Researchers interviewed over 2,700 Chinese Americans aged 60 and older about their dental issues. They found that almost half of the study’s participants reported experiencing poor oral health symptoms in their teeth, while about 25.5% experienced dry mouth at some point.

For the participants that experienced teeth issues in the first study, many were found to have experienced declines in episodic memory and cognition. Declines in these are known

As for the dry mouth in the second study, the researchers found that stress increased dry mouth symptoms, which can damage oral health further.

Key Findings of These Studies

These studies found that
47.8% of older Chinese Americans reported teeth symptoms; participants with teeth symptoms at baseline experienced cognitive and memory declines
18.9% of older Chinese Americans reported gum symptoms
15.6% of older Chinese Americans reported both teeth and gum symptoms
25.5% of older Chinese Americans reported dry mouth
More perceived stress was correlated with higher chances of dry mouth

According to XinQi Dong, the director of Rutgers’s Institute for Health, these findings pointed to a need to look into psychosocial factors surrounding oral health, as current efforts are focused more on physical diseases and oral health habits.
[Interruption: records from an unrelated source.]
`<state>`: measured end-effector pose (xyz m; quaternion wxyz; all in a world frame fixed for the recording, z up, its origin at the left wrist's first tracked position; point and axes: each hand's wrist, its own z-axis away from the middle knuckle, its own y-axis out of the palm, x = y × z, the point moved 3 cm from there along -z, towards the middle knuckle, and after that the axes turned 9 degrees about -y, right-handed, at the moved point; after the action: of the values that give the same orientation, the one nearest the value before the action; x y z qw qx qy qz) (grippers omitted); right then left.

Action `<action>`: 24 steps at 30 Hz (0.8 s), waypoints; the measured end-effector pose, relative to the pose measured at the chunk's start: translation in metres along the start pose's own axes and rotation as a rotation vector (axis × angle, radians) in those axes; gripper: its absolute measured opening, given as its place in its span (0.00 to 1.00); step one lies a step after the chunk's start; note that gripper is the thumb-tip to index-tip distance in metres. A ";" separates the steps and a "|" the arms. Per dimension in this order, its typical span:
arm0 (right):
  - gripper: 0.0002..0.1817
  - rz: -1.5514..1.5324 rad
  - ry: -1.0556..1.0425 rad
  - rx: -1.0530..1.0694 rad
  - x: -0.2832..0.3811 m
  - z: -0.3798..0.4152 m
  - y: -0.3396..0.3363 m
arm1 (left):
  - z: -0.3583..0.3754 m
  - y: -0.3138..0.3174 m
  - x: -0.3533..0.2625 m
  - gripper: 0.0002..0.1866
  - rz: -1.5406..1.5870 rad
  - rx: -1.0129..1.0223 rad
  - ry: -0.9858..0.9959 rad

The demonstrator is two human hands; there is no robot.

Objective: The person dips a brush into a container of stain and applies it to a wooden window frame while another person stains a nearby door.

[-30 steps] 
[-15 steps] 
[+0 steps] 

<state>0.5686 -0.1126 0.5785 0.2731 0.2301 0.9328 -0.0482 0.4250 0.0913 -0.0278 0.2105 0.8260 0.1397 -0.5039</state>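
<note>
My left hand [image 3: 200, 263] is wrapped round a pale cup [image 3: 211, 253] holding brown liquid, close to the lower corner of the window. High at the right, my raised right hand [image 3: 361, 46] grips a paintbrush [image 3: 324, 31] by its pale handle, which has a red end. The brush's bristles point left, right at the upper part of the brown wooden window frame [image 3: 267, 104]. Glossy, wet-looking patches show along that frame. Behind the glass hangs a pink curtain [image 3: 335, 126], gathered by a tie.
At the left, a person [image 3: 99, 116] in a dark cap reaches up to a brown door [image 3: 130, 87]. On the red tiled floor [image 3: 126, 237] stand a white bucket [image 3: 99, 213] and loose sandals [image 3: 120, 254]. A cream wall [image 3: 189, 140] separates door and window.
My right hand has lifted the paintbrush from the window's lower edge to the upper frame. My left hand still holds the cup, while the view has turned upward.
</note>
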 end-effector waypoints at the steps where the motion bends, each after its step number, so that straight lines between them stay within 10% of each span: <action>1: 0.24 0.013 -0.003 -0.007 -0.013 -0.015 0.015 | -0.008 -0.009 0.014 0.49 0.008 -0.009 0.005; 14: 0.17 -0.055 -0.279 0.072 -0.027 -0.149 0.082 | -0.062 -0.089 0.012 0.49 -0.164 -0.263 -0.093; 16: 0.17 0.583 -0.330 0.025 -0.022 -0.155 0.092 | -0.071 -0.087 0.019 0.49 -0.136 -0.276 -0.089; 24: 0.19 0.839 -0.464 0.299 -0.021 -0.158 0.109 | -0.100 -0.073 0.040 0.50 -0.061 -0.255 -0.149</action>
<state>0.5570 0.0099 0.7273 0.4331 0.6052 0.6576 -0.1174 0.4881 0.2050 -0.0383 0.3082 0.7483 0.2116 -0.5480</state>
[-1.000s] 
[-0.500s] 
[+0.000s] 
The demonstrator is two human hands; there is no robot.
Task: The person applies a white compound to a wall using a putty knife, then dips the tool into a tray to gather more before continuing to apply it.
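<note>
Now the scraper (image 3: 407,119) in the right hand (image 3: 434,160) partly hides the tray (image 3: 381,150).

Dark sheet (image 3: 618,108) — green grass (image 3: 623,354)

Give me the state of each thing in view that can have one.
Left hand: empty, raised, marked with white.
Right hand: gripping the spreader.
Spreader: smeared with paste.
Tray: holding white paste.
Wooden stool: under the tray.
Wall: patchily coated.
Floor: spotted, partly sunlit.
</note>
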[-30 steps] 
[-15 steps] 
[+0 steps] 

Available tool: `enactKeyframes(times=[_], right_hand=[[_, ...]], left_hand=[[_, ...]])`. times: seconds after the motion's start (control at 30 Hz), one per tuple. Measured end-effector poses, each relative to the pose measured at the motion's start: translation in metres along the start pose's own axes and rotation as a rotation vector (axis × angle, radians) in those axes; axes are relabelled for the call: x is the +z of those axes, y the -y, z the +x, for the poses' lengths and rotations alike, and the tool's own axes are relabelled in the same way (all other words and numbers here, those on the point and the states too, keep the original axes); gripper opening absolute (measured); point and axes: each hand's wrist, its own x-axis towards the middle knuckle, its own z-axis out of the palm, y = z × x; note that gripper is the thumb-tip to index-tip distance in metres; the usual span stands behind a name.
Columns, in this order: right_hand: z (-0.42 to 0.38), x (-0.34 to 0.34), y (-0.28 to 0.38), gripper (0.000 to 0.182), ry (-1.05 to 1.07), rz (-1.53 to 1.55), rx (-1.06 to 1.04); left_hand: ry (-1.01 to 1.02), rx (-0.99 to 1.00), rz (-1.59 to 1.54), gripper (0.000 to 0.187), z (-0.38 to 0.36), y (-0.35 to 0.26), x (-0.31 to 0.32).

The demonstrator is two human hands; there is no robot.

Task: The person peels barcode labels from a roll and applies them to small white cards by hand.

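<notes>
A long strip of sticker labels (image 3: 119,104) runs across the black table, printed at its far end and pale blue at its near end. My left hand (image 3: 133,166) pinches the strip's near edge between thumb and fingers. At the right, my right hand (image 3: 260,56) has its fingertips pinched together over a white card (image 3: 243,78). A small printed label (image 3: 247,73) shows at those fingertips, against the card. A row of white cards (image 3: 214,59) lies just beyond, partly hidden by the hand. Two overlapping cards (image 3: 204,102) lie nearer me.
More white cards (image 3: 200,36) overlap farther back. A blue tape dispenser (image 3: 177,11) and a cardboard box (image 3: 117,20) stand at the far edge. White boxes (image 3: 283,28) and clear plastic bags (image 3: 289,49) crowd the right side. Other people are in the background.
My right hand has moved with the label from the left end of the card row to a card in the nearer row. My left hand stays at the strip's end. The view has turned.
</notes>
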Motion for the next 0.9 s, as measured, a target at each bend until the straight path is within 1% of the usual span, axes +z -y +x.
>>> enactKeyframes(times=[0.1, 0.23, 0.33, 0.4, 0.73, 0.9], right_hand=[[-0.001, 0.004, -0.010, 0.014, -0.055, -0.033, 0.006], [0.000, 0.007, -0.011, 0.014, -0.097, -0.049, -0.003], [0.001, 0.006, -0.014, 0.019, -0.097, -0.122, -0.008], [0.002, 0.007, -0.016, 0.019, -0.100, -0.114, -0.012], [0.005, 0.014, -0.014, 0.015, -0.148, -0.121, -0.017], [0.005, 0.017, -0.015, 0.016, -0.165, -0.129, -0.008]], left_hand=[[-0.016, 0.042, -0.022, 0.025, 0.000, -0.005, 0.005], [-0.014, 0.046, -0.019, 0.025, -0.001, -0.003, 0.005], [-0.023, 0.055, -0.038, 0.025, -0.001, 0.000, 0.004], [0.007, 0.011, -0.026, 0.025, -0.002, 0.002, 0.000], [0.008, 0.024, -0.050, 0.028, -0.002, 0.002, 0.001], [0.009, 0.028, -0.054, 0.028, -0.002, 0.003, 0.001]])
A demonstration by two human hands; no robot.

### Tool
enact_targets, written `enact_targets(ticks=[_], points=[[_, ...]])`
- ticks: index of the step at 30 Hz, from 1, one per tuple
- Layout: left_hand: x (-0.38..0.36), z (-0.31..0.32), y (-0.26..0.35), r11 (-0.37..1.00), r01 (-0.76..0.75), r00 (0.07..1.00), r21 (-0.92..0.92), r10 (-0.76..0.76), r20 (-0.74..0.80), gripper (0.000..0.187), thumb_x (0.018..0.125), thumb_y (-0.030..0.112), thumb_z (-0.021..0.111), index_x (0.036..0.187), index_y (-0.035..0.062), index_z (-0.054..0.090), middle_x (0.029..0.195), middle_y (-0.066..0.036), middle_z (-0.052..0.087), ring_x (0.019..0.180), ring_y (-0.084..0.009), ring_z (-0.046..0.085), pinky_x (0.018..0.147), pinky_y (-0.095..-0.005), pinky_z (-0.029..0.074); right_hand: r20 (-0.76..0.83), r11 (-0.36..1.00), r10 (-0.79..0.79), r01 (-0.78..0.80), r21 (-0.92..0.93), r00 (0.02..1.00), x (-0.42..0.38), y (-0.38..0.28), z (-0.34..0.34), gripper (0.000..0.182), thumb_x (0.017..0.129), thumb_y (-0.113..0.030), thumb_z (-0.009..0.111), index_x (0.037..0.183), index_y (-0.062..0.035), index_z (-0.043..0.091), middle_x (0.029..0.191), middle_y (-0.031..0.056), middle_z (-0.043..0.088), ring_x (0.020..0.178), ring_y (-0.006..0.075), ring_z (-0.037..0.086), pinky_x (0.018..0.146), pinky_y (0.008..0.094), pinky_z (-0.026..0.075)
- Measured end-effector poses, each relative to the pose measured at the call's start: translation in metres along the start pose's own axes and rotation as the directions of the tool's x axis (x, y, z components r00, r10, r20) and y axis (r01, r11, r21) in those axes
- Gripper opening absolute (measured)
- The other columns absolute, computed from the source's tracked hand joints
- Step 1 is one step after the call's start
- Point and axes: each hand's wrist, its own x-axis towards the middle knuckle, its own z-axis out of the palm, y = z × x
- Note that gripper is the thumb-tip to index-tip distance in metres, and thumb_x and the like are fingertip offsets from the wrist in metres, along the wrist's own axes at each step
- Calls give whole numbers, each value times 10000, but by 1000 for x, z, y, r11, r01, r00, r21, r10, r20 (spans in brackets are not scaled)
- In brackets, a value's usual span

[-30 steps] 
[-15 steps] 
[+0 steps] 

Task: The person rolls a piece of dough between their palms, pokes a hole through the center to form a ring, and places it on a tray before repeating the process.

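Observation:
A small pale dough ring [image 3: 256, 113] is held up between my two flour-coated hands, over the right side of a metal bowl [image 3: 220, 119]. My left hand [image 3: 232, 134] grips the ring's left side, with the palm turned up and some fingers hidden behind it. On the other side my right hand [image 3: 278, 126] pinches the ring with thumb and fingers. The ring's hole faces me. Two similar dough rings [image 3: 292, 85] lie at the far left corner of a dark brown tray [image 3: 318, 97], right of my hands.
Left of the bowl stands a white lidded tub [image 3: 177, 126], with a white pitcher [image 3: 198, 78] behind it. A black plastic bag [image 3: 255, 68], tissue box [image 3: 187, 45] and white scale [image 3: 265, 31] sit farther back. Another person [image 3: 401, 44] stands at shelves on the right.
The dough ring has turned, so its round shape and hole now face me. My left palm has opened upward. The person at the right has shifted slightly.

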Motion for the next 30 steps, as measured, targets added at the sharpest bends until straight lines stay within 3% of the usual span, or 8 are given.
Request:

Minorities May Be Particularly Vulnerable

Dong stated that “racial and ethnic minorities are particularly vulnerable to the negative consequences of poor oral health”.

Low socioeconomic status and language barriers are two of the factors behind this. In addition, they may not be insured, which further prevents them from being able to afford the dental care they need.

“Support from family and friends could be protective against dry mouth symptoms in relation to stress; however, the potential overload of such support could be detrimental to oral health outcomes among older Chinese Americans”, according to Weiyu Mao, an assistant professor at the University of Nevada, Reno’s School of Social Work.

Mao continued with “Interventions strategies need to expand beyond common risk factors, such as health conditions and health behaviors, and account for psychosocial determinants, including stress and social support, to better promote oral health and reduce oral health disparities in the population.”